Richard B. Meyer, Esq. County Attorney, Essex
I am writing in response to your request for an Attorney General's opinion as to the authority of a county clerk to accept for recordation in his office a deed which bears a reference to a map not on file in the county clerk's office.
Your letter notes that with increasing frequency, the Essex County Clerk is being asked to record deeds containing references to maps which are not on file in his office. Attorneys in the area are demanding that the county clerk record deeds even though the legal descriptions therein contain references to maps which are not on file, solely on the basis of the fact that previous deeds in the chain of title which were recorded earlier contain the same references.
Section 333-a of the Real Property Law directly addresses the question of recordation of deeds which make reference to maps and provides, in relevant part, as follows:
"No conveyance of real property or other document relating to real property, executed on or after July first, nineteen hundred thirty-one, which contains a recital of or a reference to a map made on or after that date or which has thereunto attached such a map, shall be received for record or recorded by such recording officer unless and until a duplicate of such map, prepared in the same manner as prescribed for the preparation of maps in section three hundred and thirty-four of this chapter, shall be filed in the office of such recording officer" (Real Property Law, § 333-a).
The obligation of a county clerk to record a conveyance executed after July 1, 1931, therefore, depends on whether the conveyance makes reference to a map made after that date. If the conveyance makes reference to a map made after July 1, 1931, the county clerk may properly refuse to record the document unless the statutory conditions are met. A conveyance which refers to a map made prior to that date, or which makes no reference to a map, is entitled to be recorded.

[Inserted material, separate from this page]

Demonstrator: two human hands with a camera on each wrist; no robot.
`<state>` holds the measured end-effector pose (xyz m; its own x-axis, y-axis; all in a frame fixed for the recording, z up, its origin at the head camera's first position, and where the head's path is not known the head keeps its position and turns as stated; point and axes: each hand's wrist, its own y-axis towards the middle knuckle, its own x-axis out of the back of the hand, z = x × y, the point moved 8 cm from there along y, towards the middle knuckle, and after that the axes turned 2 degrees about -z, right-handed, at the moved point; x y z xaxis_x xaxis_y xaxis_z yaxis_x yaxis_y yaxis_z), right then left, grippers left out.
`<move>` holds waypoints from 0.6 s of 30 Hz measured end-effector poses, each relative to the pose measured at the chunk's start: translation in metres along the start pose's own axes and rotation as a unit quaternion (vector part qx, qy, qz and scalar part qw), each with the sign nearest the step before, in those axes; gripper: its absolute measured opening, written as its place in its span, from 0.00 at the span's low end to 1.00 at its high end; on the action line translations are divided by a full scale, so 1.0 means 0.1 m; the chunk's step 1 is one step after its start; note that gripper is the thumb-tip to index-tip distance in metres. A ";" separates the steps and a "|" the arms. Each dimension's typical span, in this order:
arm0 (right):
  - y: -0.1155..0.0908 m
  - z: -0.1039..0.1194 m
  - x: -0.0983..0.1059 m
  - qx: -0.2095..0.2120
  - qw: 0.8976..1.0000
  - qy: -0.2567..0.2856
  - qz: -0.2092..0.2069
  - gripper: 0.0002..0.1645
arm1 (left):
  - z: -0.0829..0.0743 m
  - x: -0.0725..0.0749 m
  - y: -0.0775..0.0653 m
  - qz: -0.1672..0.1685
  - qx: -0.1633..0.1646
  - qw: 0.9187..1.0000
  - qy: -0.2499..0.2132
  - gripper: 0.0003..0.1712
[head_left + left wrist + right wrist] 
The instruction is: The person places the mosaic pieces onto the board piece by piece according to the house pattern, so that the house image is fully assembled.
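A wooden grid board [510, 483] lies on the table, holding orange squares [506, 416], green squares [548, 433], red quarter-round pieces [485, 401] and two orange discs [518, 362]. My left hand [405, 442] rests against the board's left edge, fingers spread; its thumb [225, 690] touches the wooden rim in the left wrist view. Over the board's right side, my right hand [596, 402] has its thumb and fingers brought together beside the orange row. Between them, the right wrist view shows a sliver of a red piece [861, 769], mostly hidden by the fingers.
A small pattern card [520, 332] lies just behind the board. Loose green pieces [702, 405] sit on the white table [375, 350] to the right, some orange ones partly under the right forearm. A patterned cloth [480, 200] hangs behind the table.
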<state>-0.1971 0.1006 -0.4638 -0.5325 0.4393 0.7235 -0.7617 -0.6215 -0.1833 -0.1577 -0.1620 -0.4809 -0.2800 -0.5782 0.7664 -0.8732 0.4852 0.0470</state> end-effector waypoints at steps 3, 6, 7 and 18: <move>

In a previous opinion, we concluded that if a deed makes reference to a map made after July 1, 1931, the recording officer cannot accept that deed for filing unless accompanied by that map (1976 Op Atty Gen [Inf] 159). In that opinion we found that the fact that the deed also contained a metes and bounds description of the property, which was adequate in and of itself, did not affect the map filing requirement: "It is immaterial that the conveyance contains an alternate description since a recital of or a reference to a map" immediately involves the operation of the statute (id., at 159-160).
Your letter raises the question of whether the map needs to be filed if the reference to the map is identical to a reference in an earlier deed, or if the reference is set off by quotation marks.
In our view, neither of these circumstances affects the filing requirement. Even though the reference contained in the deed offered for filing may be identical to a reference earlier in the chain of title, or may be offset by quotation marks, it remains "a recital of or a reference to a map" which triggers the filing requirement.
We conclude that a county clerk may not accept for filing a deed or other conveyance which contains a recital of or a reference to a map made on or after July 1, 1931 which is not already on file in the county clerk's office.